Two checkpoints came back from a fine-tuning run at 84.2% and 85.7% on our 500-example agent eval set. The 1.5 point gap read like a win, and someone wanted to promote the second checkpoint to staging. Before that, I wanted eval confidence intervals on both numbers, because a 500-example set carries more sampling error than most teams admit. At 500 examples, the 95% interval on a single accuracy near 85% spans roughly 3 points on each side. The win sat well inside the noise.
I lead the fine-tuning and evaluation team at Nexus Labs, and the most common mistake I see is treating an eval score as exact. It isn't. Your eval set is a sample drawn from the input space you care about, and a different 500 examples would return a different number. Confidence intervals make that variance visible.

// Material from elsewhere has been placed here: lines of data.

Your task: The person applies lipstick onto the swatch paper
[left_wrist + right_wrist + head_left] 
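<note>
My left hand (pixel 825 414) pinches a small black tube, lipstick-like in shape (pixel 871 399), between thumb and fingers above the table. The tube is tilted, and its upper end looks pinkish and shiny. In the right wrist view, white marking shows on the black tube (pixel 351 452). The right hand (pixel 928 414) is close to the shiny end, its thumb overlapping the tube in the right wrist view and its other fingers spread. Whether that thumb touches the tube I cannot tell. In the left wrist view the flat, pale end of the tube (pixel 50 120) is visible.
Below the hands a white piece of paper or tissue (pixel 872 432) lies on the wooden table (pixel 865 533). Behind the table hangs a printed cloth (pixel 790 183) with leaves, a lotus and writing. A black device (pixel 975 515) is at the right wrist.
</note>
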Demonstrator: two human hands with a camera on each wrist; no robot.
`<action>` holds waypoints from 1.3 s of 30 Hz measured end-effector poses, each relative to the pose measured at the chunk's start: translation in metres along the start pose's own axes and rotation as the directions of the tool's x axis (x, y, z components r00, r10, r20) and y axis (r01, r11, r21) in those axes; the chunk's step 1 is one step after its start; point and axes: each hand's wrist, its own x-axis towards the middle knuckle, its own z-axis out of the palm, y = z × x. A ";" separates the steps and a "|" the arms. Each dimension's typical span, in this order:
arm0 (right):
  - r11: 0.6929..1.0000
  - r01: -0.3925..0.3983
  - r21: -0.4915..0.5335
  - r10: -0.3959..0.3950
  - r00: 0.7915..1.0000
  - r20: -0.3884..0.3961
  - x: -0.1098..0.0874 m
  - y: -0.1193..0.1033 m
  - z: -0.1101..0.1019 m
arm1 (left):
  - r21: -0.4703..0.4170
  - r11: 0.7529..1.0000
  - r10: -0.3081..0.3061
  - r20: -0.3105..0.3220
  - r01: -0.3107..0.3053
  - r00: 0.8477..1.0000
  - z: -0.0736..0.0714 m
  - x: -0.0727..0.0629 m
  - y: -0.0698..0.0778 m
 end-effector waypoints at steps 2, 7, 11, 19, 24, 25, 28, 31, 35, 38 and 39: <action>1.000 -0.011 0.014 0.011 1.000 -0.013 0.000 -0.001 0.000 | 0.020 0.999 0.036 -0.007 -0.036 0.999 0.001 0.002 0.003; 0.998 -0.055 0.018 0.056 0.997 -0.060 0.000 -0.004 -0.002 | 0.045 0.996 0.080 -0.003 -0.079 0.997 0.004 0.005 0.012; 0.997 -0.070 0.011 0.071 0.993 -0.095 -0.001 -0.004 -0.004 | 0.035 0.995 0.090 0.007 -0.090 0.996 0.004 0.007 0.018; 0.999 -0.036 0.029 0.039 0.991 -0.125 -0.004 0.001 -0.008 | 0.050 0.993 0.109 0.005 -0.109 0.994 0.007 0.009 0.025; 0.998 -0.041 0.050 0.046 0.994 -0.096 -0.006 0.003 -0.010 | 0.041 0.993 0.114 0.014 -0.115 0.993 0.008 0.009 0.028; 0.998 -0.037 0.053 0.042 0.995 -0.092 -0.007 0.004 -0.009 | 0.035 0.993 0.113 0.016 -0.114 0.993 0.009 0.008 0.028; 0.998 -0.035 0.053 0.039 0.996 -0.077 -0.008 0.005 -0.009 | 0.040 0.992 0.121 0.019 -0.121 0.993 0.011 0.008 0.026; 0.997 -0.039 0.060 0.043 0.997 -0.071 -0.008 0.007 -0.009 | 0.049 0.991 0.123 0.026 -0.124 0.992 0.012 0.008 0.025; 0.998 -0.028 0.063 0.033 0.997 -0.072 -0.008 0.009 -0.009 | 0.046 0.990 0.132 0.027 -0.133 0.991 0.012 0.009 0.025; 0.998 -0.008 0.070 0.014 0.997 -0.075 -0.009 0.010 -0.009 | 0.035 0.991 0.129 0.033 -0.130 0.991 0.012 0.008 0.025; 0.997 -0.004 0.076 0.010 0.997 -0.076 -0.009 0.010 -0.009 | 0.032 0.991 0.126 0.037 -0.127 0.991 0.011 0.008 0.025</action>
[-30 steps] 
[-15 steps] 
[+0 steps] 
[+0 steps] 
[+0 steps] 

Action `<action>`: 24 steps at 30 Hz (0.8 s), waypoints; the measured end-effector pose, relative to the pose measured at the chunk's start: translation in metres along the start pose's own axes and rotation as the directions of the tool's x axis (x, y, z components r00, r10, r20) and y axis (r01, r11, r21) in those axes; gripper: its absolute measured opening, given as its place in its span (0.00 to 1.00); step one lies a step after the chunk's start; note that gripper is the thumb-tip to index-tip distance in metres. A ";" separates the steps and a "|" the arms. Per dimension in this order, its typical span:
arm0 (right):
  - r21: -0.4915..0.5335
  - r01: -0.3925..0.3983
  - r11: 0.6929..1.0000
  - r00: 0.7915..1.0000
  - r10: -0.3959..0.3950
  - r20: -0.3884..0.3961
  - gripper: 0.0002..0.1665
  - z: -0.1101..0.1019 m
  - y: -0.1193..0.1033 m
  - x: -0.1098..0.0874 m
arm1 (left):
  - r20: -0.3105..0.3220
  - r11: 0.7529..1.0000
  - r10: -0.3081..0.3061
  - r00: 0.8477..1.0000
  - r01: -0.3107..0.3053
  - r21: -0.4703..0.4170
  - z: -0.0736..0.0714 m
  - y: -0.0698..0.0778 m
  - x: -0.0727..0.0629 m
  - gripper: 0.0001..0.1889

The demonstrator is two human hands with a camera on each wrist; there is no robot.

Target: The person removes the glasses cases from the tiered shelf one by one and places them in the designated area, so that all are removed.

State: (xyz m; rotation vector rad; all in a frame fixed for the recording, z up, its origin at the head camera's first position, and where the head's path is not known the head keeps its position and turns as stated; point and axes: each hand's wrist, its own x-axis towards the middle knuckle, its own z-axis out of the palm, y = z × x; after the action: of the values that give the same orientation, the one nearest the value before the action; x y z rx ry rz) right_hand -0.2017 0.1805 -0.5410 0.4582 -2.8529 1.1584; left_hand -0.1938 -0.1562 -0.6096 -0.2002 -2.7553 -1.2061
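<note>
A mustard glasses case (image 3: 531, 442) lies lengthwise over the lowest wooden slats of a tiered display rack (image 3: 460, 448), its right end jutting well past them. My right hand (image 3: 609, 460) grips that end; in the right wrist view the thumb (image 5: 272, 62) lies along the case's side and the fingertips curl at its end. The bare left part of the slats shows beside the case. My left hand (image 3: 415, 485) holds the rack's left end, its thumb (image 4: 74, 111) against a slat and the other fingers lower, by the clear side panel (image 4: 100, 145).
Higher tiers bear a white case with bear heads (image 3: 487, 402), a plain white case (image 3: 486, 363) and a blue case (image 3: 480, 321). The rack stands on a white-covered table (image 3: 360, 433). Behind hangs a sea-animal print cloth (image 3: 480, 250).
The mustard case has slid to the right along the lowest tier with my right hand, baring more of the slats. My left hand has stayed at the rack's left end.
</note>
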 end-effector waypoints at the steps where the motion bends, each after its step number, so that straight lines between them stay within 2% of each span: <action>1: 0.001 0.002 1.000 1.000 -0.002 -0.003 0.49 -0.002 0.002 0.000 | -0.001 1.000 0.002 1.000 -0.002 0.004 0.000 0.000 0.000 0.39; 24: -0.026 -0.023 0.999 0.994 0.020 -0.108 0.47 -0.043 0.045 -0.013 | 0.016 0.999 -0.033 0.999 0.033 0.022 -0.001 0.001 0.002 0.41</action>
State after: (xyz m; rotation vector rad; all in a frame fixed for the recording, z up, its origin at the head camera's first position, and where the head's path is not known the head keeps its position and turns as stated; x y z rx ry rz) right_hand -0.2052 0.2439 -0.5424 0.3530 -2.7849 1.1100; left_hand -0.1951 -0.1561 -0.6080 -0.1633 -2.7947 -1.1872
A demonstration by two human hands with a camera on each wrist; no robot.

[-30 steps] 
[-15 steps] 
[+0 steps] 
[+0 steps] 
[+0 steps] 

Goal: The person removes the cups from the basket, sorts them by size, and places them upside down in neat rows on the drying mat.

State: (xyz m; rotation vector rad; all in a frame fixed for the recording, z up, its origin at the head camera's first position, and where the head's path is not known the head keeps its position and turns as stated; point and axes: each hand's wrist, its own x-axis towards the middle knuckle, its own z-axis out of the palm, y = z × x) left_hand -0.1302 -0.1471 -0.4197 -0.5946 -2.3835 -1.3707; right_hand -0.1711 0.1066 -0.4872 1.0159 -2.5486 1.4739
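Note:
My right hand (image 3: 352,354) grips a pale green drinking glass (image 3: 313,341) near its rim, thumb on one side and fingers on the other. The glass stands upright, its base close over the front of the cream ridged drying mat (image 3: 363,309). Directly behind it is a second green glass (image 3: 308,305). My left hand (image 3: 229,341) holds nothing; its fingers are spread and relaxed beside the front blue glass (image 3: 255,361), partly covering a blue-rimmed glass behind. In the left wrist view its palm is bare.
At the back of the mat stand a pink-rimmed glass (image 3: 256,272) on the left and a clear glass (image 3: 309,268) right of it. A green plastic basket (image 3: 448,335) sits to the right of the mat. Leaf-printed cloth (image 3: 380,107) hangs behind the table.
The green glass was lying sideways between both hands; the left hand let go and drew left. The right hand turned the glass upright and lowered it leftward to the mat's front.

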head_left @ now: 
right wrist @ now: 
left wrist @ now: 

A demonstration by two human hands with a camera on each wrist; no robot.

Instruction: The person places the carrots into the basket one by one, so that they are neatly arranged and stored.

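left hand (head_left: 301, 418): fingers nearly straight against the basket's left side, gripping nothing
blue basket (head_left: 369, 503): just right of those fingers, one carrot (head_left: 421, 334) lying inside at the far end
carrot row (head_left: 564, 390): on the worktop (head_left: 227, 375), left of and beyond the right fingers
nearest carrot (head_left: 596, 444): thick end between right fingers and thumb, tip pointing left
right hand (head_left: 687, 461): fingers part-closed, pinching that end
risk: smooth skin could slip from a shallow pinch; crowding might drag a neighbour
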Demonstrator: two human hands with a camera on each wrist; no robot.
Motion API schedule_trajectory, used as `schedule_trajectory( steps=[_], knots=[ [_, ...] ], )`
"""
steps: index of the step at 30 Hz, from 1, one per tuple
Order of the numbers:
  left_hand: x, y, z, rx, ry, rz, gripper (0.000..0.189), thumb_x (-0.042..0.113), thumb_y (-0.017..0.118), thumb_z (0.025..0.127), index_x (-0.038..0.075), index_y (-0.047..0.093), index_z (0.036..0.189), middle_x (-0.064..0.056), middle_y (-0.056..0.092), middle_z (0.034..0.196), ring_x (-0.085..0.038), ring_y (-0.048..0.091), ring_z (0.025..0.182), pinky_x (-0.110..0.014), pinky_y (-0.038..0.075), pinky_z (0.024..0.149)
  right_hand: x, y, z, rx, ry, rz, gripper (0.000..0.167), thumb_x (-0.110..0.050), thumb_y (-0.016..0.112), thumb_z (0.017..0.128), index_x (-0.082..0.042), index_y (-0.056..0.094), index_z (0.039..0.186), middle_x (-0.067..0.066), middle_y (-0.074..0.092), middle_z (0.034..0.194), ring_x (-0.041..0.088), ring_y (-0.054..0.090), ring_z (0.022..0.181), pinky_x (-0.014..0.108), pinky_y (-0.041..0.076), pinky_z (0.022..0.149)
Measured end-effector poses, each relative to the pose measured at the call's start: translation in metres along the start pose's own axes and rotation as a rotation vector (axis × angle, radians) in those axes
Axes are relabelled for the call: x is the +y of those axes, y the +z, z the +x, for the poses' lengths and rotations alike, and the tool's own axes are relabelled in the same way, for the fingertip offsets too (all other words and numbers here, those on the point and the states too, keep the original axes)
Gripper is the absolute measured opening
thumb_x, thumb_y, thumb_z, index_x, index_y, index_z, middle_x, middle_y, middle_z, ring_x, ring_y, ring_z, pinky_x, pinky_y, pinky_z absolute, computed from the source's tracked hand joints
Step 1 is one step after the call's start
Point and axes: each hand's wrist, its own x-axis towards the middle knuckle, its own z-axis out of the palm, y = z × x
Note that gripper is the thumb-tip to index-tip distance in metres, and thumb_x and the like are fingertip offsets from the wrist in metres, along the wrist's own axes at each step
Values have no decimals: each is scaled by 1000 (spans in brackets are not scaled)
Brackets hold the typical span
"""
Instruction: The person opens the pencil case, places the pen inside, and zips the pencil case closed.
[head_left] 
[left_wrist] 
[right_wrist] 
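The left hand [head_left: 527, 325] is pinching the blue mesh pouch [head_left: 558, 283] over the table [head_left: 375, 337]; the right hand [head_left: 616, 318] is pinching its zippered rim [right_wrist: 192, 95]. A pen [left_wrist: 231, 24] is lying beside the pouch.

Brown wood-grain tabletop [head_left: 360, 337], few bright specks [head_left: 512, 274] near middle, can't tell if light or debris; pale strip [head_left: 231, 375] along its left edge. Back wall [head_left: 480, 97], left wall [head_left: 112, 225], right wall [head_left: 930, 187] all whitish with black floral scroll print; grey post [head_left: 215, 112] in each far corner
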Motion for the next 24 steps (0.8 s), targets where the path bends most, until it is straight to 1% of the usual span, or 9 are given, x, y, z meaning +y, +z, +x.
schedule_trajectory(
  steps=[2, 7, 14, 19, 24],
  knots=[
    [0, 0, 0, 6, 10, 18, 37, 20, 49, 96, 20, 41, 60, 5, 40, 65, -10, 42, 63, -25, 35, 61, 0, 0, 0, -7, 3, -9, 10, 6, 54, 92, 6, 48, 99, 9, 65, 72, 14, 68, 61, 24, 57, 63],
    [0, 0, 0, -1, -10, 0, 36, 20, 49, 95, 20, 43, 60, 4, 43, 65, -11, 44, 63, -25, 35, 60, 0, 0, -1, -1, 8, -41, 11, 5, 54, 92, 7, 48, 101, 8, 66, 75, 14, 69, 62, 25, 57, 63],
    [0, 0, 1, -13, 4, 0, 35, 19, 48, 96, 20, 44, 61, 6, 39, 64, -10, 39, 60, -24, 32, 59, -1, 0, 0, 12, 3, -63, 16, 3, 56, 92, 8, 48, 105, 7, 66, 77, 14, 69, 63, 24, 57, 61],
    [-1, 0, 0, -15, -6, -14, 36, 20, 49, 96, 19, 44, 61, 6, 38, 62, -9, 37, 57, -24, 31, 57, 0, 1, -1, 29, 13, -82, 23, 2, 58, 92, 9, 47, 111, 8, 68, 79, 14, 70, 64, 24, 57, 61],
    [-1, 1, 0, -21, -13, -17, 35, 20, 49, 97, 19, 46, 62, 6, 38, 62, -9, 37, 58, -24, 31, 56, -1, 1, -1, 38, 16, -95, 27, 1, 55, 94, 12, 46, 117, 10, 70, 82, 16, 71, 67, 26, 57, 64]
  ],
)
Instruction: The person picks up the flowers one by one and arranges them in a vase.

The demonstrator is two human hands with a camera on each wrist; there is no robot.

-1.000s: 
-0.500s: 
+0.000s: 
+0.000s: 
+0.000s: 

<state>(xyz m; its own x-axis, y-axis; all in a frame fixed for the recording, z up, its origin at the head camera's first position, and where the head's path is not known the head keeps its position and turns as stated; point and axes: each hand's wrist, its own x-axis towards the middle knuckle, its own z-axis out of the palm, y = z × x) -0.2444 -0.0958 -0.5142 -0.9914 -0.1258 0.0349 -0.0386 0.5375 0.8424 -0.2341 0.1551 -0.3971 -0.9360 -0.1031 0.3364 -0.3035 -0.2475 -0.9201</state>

What an eval confidence interval actually tells you
An eval confidence interval is a range around a metric, like accuracy or F1, that quantifies how much the score would move if you resampled the eval set. A 95% bootstrap interval of [81.0%, 87.1%] means that across thousands of resamples of your data, 95% of the recomputed scores fell in that band. It measures sampling noise, not model quality.